De ratio van art. 6:181 BW geeft geen argument voor een ander antwoord. Aan de keuze van de wetgever om de kwalitatieve aansprakelijkheid voor het dier niet te leggen op de bezitter, maar op de bedrijfsmatige gebruiker van dat dier, ligt enerzijds ten grondslag dat het voor de benadeelde duidelijk moet zijn wie hij dient aan te spreken en anderzijds dat het bedrijf zijn aansprakelijkheid kan verzekeren en bedrijfseconomisch de premie als kostenpost kan boeken (MvA II, Parl. Gesch. Boek 6, p. 746). Uitgaande van hetgeen hiervoor is overwogen, geeft deze ratio geen aanleiding voor een principieel afwijkende benadering van bedrijfsmatige medegebruikers ten opzichte van medebezitters.”

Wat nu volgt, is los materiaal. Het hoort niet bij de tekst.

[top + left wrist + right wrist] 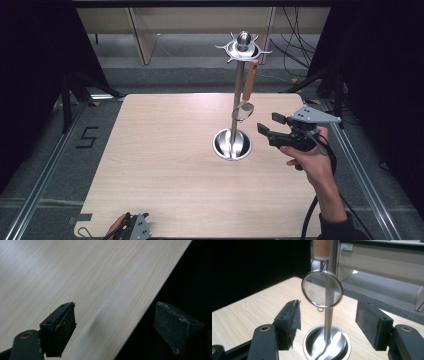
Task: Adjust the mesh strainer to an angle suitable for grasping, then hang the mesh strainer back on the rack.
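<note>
A metal utensil stand (236,95) rises from a round steel base (232,144) right of the table's middle, topped by a hook ring (243,48). A small mesh strainer (243,111) with a wooden handle (249,80) hangs from a hook, its round sieve (322,289) in front of the pole (328,322). My right gripper (270,125) is open just right of the strainer, with nothing between its jaws. My left gripper (131,227) sits at the table's near edge. In the left gripper view the left gripper (115,330) is open over the table edge.
The light wooden table (165,165) is bare around the stand. Dark curtains flank both sides. Metal floor rails (47,170) run along the left and right. Cables (295,40) and wooden furniture (145,35) lie beyond the far edge.
</note>
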### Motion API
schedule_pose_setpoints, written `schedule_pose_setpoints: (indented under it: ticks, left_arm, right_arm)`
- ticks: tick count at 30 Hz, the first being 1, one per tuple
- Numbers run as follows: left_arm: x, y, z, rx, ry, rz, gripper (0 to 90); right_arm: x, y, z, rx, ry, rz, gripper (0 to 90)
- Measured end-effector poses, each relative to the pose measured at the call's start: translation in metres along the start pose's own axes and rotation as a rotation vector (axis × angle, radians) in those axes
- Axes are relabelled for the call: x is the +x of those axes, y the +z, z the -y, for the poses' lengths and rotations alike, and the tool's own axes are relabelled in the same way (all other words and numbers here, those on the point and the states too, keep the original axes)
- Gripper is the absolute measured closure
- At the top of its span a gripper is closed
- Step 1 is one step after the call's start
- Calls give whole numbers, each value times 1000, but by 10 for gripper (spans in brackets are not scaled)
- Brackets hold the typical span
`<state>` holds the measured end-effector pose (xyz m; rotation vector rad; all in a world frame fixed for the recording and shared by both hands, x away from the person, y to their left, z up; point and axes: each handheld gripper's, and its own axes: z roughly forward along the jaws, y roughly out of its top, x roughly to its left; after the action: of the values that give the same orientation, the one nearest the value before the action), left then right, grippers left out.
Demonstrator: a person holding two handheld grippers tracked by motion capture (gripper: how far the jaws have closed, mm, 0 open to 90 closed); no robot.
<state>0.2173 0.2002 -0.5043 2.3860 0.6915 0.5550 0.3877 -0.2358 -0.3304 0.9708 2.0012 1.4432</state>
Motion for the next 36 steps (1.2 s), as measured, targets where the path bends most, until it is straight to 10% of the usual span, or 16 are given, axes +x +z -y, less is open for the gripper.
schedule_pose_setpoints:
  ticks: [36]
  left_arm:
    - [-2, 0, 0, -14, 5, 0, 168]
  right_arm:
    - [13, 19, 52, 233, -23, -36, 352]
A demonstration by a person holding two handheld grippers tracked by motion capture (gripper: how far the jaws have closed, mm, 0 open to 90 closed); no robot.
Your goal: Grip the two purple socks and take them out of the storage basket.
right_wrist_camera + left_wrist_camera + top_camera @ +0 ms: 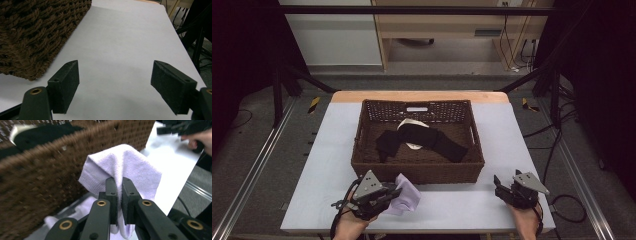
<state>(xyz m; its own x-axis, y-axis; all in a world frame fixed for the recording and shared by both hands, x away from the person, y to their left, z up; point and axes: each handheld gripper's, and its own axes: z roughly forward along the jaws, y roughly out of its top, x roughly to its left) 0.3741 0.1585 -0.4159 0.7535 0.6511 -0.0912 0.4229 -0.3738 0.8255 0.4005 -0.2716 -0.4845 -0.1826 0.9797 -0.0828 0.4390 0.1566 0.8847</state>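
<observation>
Two claws sit at the near edge of the white counter (462, 210), each held in a person's hand. The left claw (119, 183) is pinched tight on a lavender cloth (125, 167), its jaws closed with only the fabric between them; in the left gripper view the cloth rises in a soft peak above the jaw tips and hangs down below them. From the high view the cloth (404, 196) is lifted just in front of the near wall of the brown wicker basket (362, 150), beside the left claw (389, 196). The basket stands in the middle of the counter and holds a black garment (432, 137) spread across its floor, lying over something white (411, 123) that shows at its upper edge. The right claw (115, 85) is spread wide with nothing between its jaws, hovering over bare counter (120, 45) to the right of the basket's near corner (30, 32). In the high view the right claw (503, 187) is well apart from the left one.
</observation>
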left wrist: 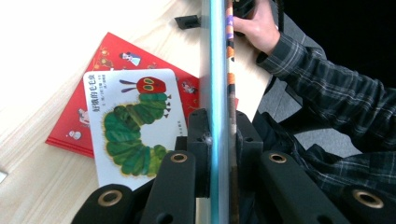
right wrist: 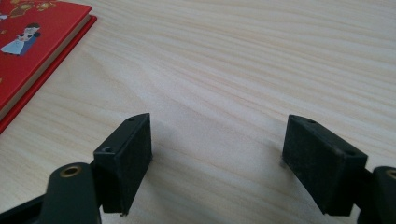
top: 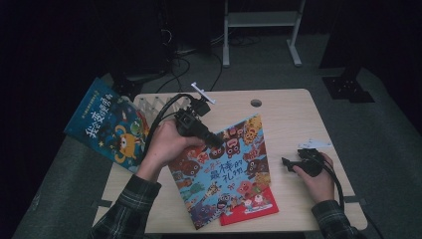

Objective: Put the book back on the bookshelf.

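Note:
A colourful animal picture book (top: 224,169) is tilted up over the wooden table (top: 288,124). My left gripper (top: 217,141) is shut on its upper left edge. In the left gripper view the book shows edge-on (left wrist: 219,70) between the closed jaws of my left gripper (left wrist: 218,135). Beneath it lies a white caterpillar book (left wrist: 133,123) on top of a red book (left wrist: 116,58). A corner of the red book (top: 256,206) sticks out at the table's front. My right gripper (top: 285,163) (right wrist: 217,154) hovers open just over bare wood, right of the red book (right wrist: 32,42), with nothing between its jaws.
A blue book with a yellow creature (top: 107,127) leans at the table's left side beside a pale divider rack (top: 149,104). A cable hole (top: 256,103) sits near the far edge. Cables and a metal stand (top: 261,30) are on the floor beyond.

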The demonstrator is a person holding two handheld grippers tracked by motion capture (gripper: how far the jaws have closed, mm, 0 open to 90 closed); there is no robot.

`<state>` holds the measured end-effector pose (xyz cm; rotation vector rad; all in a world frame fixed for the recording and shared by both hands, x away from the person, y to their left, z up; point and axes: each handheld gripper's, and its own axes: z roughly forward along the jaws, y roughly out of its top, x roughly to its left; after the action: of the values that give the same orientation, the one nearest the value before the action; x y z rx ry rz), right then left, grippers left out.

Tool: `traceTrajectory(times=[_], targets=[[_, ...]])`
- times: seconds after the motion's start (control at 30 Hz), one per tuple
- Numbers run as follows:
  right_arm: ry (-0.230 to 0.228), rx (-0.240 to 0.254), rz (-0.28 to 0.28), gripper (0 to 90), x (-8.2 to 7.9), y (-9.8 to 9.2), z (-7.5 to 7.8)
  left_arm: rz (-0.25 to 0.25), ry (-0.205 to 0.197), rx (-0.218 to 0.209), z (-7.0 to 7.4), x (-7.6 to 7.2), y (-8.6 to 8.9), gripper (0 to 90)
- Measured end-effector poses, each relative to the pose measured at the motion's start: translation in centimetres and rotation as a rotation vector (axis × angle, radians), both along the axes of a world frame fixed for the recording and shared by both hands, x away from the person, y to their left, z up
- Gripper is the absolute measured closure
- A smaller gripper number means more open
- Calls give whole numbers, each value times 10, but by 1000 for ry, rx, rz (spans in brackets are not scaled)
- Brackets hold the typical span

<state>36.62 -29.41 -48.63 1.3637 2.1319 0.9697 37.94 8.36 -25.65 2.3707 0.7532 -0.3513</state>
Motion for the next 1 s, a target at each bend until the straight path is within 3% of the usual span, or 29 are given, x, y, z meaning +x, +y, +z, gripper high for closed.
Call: traceTrajectory(times=[0.23, 0.4, 0.6, 0.77, 1.0], targets=[[0, 0, 0, 232, 0, 0, 0, 12, -31, 22, 8, -3, 7, 808], [2, 1, -2, 232, 0, 0, 0, 28, -44, 6, 15, -4, 17, 808], [2, 1, -1, 230, 0, 0, 0, 56, -51, -18, 21, -6, 36, 807], [1, 1, -1, 230, 0, 0, 0, 103, -70, 6, 24, -7, 54, 807], [1, 1, -1, 230, 0, 0, 0, 166, -69, 0, 28, -10, 85, 807]])
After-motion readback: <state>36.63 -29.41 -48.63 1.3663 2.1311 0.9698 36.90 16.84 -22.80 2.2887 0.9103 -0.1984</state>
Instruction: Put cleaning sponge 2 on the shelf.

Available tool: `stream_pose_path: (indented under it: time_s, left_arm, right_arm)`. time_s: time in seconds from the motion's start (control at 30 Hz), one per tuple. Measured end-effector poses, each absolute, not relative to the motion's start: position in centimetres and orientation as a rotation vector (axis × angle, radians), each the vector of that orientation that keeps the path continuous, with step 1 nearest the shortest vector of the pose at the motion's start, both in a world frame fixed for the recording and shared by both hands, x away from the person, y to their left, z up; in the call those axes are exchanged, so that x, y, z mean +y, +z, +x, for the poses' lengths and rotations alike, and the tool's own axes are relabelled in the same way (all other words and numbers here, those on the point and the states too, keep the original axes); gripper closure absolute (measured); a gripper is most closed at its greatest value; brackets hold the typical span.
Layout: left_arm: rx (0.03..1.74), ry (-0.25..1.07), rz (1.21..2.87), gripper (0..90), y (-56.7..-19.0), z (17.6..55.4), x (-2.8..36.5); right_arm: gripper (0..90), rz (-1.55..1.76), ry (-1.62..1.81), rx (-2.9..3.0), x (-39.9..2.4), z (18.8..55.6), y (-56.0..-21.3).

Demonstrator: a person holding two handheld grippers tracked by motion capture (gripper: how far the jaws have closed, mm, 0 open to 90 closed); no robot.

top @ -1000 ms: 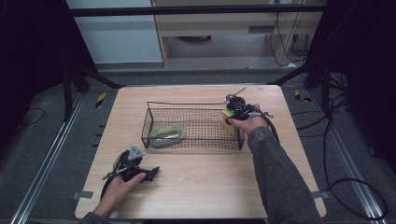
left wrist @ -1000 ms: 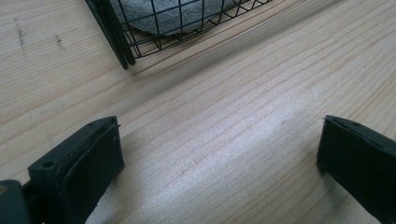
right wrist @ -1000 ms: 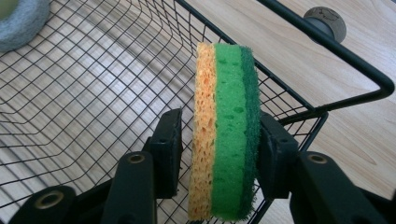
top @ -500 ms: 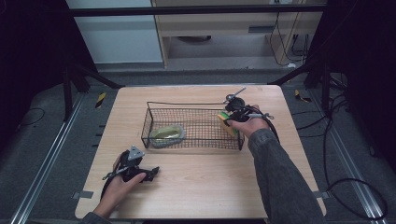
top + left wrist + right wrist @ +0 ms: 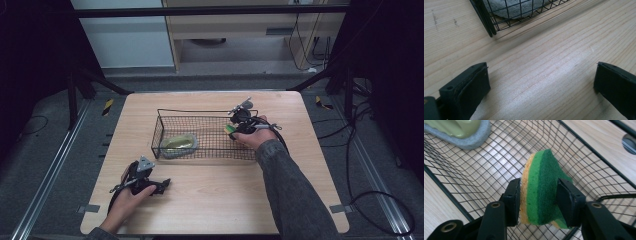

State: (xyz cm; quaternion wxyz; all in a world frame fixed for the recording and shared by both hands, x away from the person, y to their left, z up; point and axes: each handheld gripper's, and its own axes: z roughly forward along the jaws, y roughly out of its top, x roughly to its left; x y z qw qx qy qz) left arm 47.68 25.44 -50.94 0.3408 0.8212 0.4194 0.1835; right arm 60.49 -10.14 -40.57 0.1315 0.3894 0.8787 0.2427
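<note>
A black wire basket stands in the middle of the wooden table. My right gripper is shut on a yellow and green sponge, held on edge over the basket's right end. A grey pad with an olive-green top lies in the basket's left part, and it also shows in the right gripper view as the pad. My left gripper rests on the table near the front left, open, with bare wood between its jaws. The basket's corner lies ahead of it.
The table's front half is bare wood. A metal disc sits on the table beyond the basket's far rim. Dark frame legs and cables stand on the floor around the table.
My right gripper has carried the sponge leftward, from the basket's right edge to over its right end. The left gripper has stayed where it was.
</note>
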Motion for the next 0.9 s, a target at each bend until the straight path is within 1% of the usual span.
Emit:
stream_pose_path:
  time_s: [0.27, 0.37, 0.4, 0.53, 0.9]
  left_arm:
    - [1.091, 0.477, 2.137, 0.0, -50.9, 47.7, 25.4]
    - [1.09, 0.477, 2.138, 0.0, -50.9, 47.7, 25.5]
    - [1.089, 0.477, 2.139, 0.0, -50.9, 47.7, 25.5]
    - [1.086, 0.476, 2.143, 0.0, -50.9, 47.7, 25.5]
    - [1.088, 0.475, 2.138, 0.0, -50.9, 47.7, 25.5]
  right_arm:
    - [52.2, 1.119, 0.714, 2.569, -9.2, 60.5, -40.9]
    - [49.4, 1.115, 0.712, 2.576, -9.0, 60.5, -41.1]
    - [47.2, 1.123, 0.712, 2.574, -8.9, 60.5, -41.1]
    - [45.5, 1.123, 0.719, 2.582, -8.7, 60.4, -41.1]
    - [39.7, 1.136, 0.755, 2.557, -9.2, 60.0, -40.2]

Het ontkennende antwoord in het kader van bedrijfsmatig gebruik van dieren leunt dus sterk op de argumentatie om ten aanzien van medebezitters van dieren onderling geen kwalitatieve aansprakelijkheid aan te nemen. Gelet op die samenhang lijkt het erop dat in de onderlinge verhouding tussen bedrijfsmatige medegebruikers van een opstal de Hangmat-regel juist wél opgaat.